William apparait. Je ne l’ai jamais vu en vrai et il semble plus petit et nettement plus vieux que sur les photos. Il commence à parler et sa voix amplifiée résonne partout autour de nous. Il y a de l’écho et d’où je suis je ne comprends rien, tant les mots s’entrechoquent. Je ne suis pas le seul car je vois les regards se tourner de part et d’autre, inquiets. Puis la lumière s’allume d’un coup, de partout, dans un éclair aveuglant. William est toujours là-haut. Il nous regarde. Des hommes habillés en rouge traversent nos rangs et nous distribuent des sacs. Puis tout devient noir, complètement noir, sauf que cette fois c’est de la lumière noire. On ne voit que des centaines de gants blancs lumineux comme la Lune dans le noir....

C’est le matin maintenant. La bataille de paint-ball a duré toute la nuit. Tous ceux qui ont été touchés ont été emmenés progressivement de gré ou de force par les hommes en rouge (sur eux la peinture rouge ne se voit pas). Je suis seul à bouger encore. Je dois avoir été le seul à penser à enlever mes gants pour être invisible. Soudain, toutes les lumières s’allument et William est devant moi. Tous les hommes en rouge forment un cercle autour de nous. Il me regarde et me sourit, puis il me donne une petite boite. Il ne dit rien d’autre que « Tout ce qu’il y a à savoir est là-dedans, cousin. Fais en bon usage, ici, dans cet entrepôt ». Puis il s’en va. Ils s’en vont tous.

Je suis seul dans cet immense entrepôt. A côté de moi, il y a une table, des stylos, une machine à écrire et des piles de papier. Il y a aussi un frigo et un micro-ondes. William aime travailler à l’ancienne je vois. Je regarde la boite. Il y a une étiquette dessus :

Boite du scénariste
A ne jamais sortir de l’entrepôt
Appuyez sur le bouton, parlez, puis relâchez le bouton

L’entrepôt est vide. On dirait un immense plateau de cinéma. Je me sens tout excité. Je ne sais pas quoi faire. Alors j’appuie sur le bouton et je dis « je ne sais pas quoi faire ». Puis je relâche le bouton.

Je suis maintenant au bord d’une immense falaise, en plein vent. Elle s’étend des deux côtés jusqu’à se perdre dans le brouillard. Je marche très près du bord. Je suis accompagné d’un homme rouge qui me parle : « Vous êtes au bord de la falaise des cliffhangers. Si vous vous penchez, vous verrez des centaines d’hommes accrochés à la falaise avec quelques doigts.

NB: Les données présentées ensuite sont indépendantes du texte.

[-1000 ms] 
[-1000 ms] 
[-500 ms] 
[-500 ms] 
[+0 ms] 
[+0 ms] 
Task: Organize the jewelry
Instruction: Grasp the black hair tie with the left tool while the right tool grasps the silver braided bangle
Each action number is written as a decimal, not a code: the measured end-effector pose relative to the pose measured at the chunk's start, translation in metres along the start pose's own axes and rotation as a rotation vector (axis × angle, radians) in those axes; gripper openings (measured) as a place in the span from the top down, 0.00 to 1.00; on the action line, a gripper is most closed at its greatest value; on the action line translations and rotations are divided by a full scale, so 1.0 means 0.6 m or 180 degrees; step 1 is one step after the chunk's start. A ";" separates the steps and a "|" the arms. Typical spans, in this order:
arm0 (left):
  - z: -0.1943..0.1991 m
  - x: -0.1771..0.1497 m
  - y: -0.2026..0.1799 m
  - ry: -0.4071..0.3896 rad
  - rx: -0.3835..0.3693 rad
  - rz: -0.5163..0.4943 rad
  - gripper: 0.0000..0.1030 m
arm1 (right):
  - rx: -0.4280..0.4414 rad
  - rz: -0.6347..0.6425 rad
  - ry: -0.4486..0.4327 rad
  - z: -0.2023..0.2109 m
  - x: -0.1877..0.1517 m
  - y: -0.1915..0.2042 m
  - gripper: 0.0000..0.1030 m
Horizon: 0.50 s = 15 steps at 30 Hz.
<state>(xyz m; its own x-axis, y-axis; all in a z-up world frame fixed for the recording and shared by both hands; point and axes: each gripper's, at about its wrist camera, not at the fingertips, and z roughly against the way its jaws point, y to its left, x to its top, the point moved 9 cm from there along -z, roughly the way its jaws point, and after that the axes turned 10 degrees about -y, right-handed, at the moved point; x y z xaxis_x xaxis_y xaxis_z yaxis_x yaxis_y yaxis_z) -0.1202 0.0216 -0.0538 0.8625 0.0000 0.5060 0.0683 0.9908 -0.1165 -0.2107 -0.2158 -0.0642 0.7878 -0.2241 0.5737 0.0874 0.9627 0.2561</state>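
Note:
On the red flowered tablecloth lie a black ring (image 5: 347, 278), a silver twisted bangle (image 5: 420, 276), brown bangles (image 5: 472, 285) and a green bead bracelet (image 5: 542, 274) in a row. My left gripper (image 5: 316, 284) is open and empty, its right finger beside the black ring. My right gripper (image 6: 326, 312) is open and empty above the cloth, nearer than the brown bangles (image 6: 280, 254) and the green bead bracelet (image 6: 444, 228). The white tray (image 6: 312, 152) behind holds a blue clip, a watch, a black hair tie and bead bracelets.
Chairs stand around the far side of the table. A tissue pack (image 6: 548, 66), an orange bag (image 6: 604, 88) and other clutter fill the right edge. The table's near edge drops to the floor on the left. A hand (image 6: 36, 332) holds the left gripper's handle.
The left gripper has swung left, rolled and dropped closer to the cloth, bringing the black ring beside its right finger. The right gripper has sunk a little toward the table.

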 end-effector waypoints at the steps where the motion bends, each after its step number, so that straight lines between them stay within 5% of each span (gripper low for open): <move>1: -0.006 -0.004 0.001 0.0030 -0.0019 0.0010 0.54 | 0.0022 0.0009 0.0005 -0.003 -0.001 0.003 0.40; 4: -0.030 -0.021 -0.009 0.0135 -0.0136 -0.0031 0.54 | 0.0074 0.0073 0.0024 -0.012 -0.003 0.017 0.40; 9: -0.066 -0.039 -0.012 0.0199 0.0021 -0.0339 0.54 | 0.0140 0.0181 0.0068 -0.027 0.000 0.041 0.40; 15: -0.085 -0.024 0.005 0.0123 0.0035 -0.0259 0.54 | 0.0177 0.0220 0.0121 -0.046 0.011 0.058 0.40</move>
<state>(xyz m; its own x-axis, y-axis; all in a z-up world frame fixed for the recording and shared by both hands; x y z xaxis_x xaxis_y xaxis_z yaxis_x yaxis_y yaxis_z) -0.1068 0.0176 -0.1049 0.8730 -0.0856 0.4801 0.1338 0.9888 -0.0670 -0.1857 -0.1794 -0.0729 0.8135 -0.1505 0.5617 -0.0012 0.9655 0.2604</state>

La plupart sont déjà tombés ou vont tomber. Chacun représente le moment où un épisode se termine et où le spectateur est suspendu dans le vide en se demandant ce qui va se passer la prochaine fois ». Je regarde. Je vois effectivement tomber quelques hommes et je sais que leur suspense n’était pas bon, ni adapté. Je me focalise sur ceux qui restent et qui semblent solidement agrippés. De temps en temps, ils déplacent un bras et montent un peu. Certains sont même presqu’en haut. J’en vois un qui est en train de grimper sur le bord, sain et sauf et je lui tends la main, mais l’homme en rouge lui donne un coup de pied en plein visage et il tombe en criant dans le vide. L’homme en rouge me dit « Une bonne série ne se termine jamais sur une cliffhanger ».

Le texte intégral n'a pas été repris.